Task objective: A verbatim transcription of the listing below is required, without its pictures.

Data:
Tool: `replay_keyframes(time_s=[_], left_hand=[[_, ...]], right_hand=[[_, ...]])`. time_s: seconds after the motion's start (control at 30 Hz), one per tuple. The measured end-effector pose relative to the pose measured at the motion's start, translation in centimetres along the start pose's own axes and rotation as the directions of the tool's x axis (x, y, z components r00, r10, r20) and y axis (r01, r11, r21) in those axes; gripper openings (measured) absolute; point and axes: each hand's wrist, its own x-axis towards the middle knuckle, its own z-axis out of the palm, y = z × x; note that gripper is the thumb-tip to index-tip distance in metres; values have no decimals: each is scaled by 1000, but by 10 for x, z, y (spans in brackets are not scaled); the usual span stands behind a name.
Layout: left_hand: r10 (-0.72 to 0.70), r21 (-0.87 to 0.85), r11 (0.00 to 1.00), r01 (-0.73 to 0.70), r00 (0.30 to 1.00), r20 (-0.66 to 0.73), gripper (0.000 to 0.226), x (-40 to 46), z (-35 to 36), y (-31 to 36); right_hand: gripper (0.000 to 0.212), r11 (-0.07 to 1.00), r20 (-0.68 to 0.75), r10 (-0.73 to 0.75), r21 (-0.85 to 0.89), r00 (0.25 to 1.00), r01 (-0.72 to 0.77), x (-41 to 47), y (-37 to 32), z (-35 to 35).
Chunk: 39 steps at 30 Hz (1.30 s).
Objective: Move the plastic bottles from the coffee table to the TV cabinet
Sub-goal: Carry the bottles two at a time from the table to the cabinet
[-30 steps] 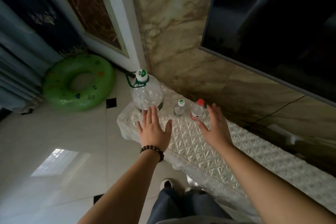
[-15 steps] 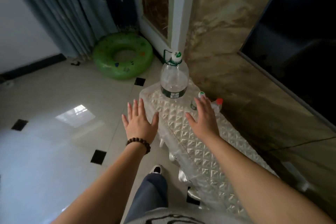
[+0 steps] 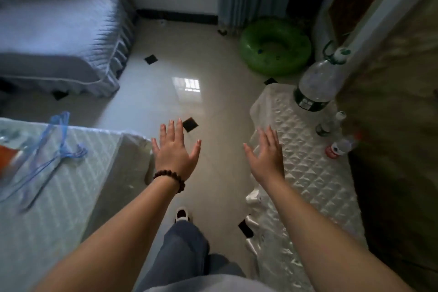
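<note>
Three plastic bottles stand at the far end of the TV cabinet (image 3: 308, 173), which wears a white quilted cover: a large clear jug (image 3: 316, 83) with a green handle, a small bottle with a white cap (image 3: 330, 123), and a small red-capped bottle (image 3: 342, 146). My right hand (image 3: 266, 156) hovers over the cabinet's left edge, fingers spread, holding nothing. My left hand (image 3: 175, 152), with a bead bracelet at the wrist, is spread open over the floor between cabinet and coffee table (image 3: 47, 197). The coffee table at the left carries a blurred orange item and blue strings.
A green inflatable swim ring (image 3: 275, 46) lies on the tiled floor by the curtains. A sofa with a grey-blue cover (image 3: 59, 35) stands at the upper left. A marble wall runs along the right behind the cabinet. My leg and shoe (image 3: 182, 213) are below.
The view has swung left: the TV has left the frame, and the coffee table and sofa have come in. Both hands have drawn away from the bottles, still open and empty.
</note>
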Motion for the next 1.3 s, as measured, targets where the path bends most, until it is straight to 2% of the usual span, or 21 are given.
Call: replay_keyframes(time_s=[0.13, 0.27, 0.47, 0.63, 1.0, 1.3], left_hand=[[-178, -62, 983, 172, 978, -112, 75, -40, -34, -60], [-356, -134, 932, 335, 916, -183, 76, -84, -59, -126], [-589, -230, 807, 544, 765, -261, 78, -168, -86, -231], [-725, -276, 689, 670, 631, -276, 77, -267, -98, -324], [-902, -329, 412, 850, 329, -280, 79, -481, -107, -483], [-968, -434, 216, 875, 135, -210, 79, -571, -98, -548]], right_hand=[[68, 986, 133, -164, 14, 977, 164, -27, -61, 33], [68, 949, 225, -311, 13, 924, 316, -58, -122, 69], [69, 868, 357, -479, 57, 802, 493, -126, -205, 135], [70, 801, 459, -565, 106, 685, 590, -222, -271, 198], [73, 637, 649, -653, 192, 390, 746, -428, -357, 311], [74, 508, 740, -643, 221, 196, 833, -529, -394, 367]])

Written solution:
Tool: `replay_keyframes(time_s=[_], left_hand=[[_, ...]], right_hand=[[_, ...]])`. time_s: seconds after the motion's start (control at 30 Hz), one per tuple. The measured end-effector pose relative to the pose measured at the motion's start, translation in centimetres along the start pose's own axes and rotation as the directions of the tool's x axis (x, y, z components r00, r10, r20) and y axis (r01, r11, r21) in those axes; gripper openings (measured) absolute; point and axes: each hand's wrist, its own x-axis towards the middle knuckle, its own z-axis out of the palm, y = z × x; note that gripper is the thumb-tip to index-tip distance in metres; values have no decimals: each is scaled by 1000, but by 10 for x, z, y (spans in brackets are not scaled); the usual span stands behind a name.
Layout: left_hand: r10 (-0.72 to 0.70), r21 (-0.87 to 0.85), r11 (0.00 to 1.00), r01 (-0.73 to 0.70), r00 (0.30 to 1.00), r20 (-0.66 to 0.73), gripper (0.000 to 0.226), x (-40 to 46), z (-35 to 36), y (-31 to 36); right_hand: gripper (0.000 to 0.212), r11 (-0.07 to 1.00), r20 (-0.68 to 0.75), r10 (-0.73 to 0.75), r21 (-0.85 to 0.89), r00 (0.25 to 1.00), r01 (-0.72 to 0.77), x (-41 to 47), y (-37 to 32), z (-35 to 35).
Chunk: 39 steps at 30 Hz (1.30 s).
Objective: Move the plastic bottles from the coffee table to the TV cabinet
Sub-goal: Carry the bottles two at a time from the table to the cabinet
[-30 steps] 
[-15 steps] 
[+0 steps] 
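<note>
Three plastic bottles stand at the far end of the TV cabinet (image 3: 308, 173), which wears a white quilted cover: a large clear jug (image 3: 316, 83) with a green handle, a small bottle with a white cap (image 3: 330, 123), and a small red-capped bottle (image 3: 342, 146). My right hand (image 3: 266, 156) hovers over the cabinet's left edge, fingers spread, holding nothing. My left hand (image 3: 175, 152), with a bead bracelet at the wrist, is spread open over the floor between cabinet and coffee table (image 3: 47, 197). The coffee table at the left carries a blurred orange item and blue strings.
A green inflatable swim ring (image 3: 275, 46) lies on the tiled floor by the curtains. A sofa with a grey-blue cover (image 3: 59, 35) stands at the upper left. A marble wall runs along the right behind the cabinet. My leg and shoe (image 3: 182, 213) are below.
The view has swung left: the TV has left the frame, and the coffee table and sofa have come in. Both hands have drawn away from the bottles, still open and empty.
</note>
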Motion for the next 1.3 s, as measured, targets where the path bends most, until it is straight to 2% of the usual span, or 21 are given.
Call: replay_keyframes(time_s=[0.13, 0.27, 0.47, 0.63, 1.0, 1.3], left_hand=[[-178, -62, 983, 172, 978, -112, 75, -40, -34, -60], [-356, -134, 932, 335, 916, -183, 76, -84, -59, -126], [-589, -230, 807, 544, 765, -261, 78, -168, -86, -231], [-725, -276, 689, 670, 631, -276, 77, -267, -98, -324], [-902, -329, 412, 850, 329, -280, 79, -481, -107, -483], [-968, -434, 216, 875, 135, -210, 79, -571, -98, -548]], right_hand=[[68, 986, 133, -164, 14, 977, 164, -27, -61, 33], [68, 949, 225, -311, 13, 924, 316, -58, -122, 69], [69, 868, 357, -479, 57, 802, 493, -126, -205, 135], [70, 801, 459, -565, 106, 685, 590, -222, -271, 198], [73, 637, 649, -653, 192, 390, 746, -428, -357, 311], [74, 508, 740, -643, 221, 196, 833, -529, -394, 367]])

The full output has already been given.